▶ Your objective:
Once you have read the data below, set it all down again exactly.

▶ Data section:
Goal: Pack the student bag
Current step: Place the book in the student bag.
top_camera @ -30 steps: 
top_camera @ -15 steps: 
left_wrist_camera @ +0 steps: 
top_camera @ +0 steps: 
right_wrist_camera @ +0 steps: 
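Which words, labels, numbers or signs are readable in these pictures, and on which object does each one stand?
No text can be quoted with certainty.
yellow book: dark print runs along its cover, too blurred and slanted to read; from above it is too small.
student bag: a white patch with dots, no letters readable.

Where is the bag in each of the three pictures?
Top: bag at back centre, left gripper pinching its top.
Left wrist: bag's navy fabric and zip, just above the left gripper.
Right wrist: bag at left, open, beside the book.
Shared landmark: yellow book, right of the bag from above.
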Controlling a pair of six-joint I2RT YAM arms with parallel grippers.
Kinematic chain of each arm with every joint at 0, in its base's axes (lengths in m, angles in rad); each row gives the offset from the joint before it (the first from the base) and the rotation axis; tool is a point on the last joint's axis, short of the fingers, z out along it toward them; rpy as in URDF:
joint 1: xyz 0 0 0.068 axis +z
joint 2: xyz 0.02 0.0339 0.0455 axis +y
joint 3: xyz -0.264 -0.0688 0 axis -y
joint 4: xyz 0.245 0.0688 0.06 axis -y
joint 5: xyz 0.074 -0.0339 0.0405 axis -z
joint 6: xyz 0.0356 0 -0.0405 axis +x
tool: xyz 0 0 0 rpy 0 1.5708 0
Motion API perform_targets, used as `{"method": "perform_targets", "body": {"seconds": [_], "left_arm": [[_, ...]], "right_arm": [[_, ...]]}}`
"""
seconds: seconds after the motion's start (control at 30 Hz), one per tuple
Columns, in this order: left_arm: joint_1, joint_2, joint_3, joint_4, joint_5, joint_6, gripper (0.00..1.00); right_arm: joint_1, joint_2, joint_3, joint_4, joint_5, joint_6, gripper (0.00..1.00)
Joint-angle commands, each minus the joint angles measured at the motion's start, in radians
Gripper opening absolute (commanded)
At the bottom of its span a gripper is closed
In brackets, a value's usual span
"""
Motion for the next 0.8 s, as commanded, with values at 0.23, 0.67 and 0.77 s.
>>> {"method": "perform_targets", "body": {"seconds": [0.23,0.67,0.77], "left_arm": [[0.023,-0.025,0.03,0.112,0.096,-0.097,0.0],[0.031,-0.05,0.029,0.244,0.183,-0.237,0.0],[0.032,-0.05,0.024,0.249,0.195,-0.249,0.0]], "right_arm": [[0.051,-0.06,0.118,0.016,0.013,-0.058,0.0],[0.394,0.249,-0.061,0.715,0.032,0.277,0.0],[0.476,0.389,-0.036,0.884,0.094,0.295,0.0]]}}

▶ Your solution:
Goal: Pack the student bag
Current step: Place the book in the student bag.
top_camera @ -30 steps: 
top_camera @ -15 steps: 
left_wrist_camera @ +0 steps: 
top_camera @ +0 steps: 
right_wrist_camera @ +0 steps: 
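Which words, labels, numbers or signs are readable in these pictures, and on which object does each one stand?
No text can be quoted with certainty.
yellow book: dark print runs along its cover, too blurred and slanted to read; from above it is too small.
student bag: a white patch with dots, no letters readable.

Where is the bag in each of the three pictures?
Top: bag at back centre, left gripper pinching its top.
Left wrist: bag's navy fabric and zip, just above the left gripper.
Right wrist: bag at left, open, beside the book.
Shared landmark: yellow book, right of the bag from above.
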Controlling a pair of six-joint I2RT YAM arms with parallel grippers.
Kinematic chain of each arm with every joint at 0, in its base's axes (lengths in m, angles in rad); each row gives the offset from the joint before it (the first from the base) and the rotation axis; tool is a point on the last joint's axis, short of the fingers, z out along it toward them; rpy as in URDF:
joint 1: xyz 0 0 0.068 axis +z
joint 2: xyz 0.02 0.0339 0.0455 axis +y
joint 3: xyz -0.264 -0.0688 0 axis -y
joint 4: xyz 0.245 0.0688 0.06 axis -y
joint 5: xyz 0.074 -0.0339 0.0405 axis -z
joint 6: xyz 0.0356 0 -0.0405 axis +x
tool: xyz 0 0 0 rpy 0 1.5708 0
Motion API perform_targets, used as `{"method": "perform_targets", "body": {"seconds": [_], "left_arm": [[_, ...]], "right_arm": [[_, ...]]}}`
"""
seconds: seconds after the motion's start (control at 30 Hz), one per tuple
Columns, in this order: left_arm: joint_1, joint_2, joint_3, joint_4, joint_5, joint_6, gripper (0.00..1.00); right_arm: joint_1, joint_2, joint_3, joint_4, joint_5, joint_6, gripper (0.00..1.00)
Joint-angle commands, each minus the joint angles measured at the motion's start, in radians
Gripper opening absolute (commanded)
At the bottom of its span a gripper is closed
In brackets, a value's usual span
"""
Motion for the next 0.8 s, as commanded, with values at 0.23, 0.67 and 0.77 s.
>>> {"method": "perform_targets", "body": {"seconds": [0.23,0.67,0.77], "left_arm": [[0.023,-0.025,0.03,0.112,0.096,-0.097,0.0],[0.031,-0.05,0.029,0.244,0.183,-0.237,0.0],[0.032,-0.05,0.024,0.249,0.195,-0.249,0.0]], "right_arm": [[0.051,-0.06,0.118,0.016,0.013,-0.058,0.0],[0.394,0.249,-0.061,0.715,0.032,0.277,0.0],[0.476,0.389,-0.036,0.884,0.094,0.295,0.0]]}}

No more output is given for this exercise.